Characterization of improved norbelladine methyltransferase variants

Ultimately, 22 mutational designs were experimentally validated in E. coli. Leveraging the biosensor-enabled high-throughput screen, we were able to quickly assess each of the 22 mutants across three temperatures (25 °C, 30 °C, 37 °C) and two substrate concentrations (100 μM, 1 mM) (Supplementary Fig. 8). In all tested conditions, the A53M mutation consistently produced a fluorescent signal significantly above the wild-type enzyme, while the H17K, H17R, S159E, V203E, and E36P-G40E substitutions produced signals above wild-type in at least one tested condition (Supplementary Fig. 8). Increasing the reaction temperature to 37 °C improved product formation (despite the fact that the Narcissus pseudonarcissus plant grows in 10–23 °C climates³⁵). Double and triple mutants incorporating the H17K, A53M, S159E, V203E, and E36P-G40E substitutions were generated and screened; as with the initial screens, variants bearing the A53M mutation produced the greatest signals (Fig. 5a). In time course reactions, after media supplementation with norbelladine the rate of fluorescence increase for the E36P-G40E variant was similar to that of the wild-type enzyme, but the rates produced by the two A53M-bearing variants were significantly higher (Fig. 5b). LC/MS analyses were carried out on supernatants from the E36P-G40E, A53M, and E36P-G40E-A53M variants, and in agreement with our fluorescence-based assay the level of 4NB product increased by 60% while the level of remnant norbelladine decreased 17-fold (Fig. 5c, Supplementary Fig. 9). Furthermore, the A53M mutation reduced levels of the 3′-O-Methyl-norbelladine off-product by about 3-fold (Supplementary Fig. 10). Interestingly, we found that the beneficial A53M substitution was only predicted by MutComputeX when the Nb4OMT structure model was docked with SAH and norbelladine; in contrast, A53R was predicted when docking was not performed, a substitution that reduced activity under all tested conditions (Supplementary Fig. 8, Supplementary Fig. 11). These results clearly demonstrate that the incorporation of ligand atoms to the microenvironment greatly improves MutComputeX’s ability to engineer the active site of enzymes.
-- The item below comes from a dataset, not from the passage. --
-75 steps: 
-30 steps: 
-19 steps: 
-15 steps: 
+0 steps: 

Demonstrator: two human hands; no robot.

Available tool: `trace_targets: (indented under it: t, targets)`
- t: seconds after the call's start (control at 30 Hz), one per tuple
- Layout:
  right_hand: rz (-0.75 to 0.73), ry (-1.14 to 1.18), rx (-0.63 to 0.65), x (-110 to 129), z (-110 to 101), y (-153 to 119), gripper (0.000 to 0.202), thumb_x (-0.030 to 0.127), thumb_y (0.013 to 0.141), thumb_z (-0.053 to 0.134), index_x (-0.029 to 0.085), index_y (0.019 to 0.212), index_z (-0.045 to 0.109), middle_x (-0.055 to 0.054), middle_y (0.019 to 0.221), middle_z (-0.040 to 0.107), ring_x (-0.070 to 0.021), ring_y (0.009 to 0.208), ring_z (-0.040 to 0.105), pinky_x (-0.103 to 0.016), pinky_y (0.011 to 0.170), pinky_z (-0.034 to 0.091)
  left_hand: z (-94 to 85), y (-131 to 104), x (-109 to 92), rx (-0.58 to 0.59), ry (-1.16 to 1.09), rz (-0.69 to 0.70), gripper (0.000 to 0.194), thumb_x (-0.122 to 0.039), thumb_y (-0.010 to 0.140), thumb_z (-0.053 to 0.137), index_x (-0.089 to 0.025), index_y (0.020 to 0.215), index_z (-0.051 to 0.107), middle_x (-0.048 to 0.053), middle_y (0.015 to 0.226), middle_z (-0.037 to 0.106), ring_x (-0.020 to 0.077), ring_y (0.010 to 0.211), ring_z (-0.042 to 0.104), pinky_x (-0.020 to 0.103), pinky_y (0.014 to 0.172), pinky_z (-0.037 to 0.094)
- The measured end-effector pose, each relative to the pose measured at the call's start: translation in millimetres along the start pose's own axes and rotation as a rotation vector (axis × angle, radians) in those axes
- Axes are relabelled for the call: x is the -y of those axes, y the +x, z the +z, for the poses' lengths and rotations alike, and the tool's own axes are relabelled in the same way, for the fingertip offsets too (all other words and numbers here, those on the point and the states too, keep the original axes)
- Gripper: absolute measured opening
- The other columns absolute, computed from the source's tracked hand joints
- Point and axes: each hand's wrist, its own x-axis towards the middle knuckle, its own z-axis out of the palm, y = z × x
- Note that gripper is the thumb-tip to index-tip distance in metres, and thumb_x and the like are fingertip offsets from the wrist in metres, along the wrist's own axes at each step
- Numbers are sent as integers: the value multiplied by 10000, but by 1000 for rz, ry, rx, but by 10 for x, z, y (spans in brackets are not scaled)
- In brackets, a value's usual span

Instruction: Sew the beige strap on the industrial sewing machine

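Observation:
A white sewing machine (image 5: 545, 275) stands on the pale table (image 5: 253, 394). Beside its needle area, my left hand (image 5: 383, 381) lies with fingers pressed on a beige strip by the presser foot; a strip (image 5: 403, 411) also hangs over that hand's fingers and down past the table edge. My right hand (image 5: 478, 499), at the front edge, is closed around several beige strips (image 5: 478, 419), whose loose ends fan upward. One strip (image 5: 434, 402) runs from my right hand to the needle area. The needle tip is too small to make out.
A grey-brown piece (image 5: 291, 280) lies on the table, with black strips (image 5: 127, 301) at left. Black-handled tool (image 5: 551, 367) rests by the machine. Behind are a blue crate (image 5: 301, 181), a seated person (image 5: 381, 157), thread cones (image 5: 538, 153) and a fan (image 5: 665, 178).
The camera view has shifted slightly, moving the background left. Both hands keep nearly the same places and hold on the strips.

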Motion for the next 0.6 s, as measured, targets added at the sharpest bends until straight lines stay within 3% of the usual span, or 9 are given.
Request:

**Fig. 5: In vivo characterization of ML-designed Nb4OMT variants.**

To further understand the mechanism behind beneficial mutations, we characterized the steady state kinetic and thermal properties of NbOMT bearing the A53M substitution alone or in combination with the E36P and G40E substitutions. The A53M substitution increased k_cat/K_m by a factor of about 2, due to a > 2.1-fold increase in k_cat, and increased the T_m by 1.7 °C relative to the wild-type enzyme (Table 1; Supplementary Fig. 12). The Nb4OMT^{E36P/G40E/A53M} triple substitutions appeared to have k_cat and K_m values similar to the Nb4OMT^A53M single mutant, but a 5.6 °C increase in T_m relative to the wild-type Nb4OMT enzyme. Steady state kinetic data suggested that the Nb4OMT^A53M and Nb4OMT^{E36P/G40E/A53M} mutant enzymes were affected by substrate inhibition (Supplementary Fig. 12). These in vitro characterization data agree with the in vivo data collected with the 4NB-responsive biosensor (Fig. 5a).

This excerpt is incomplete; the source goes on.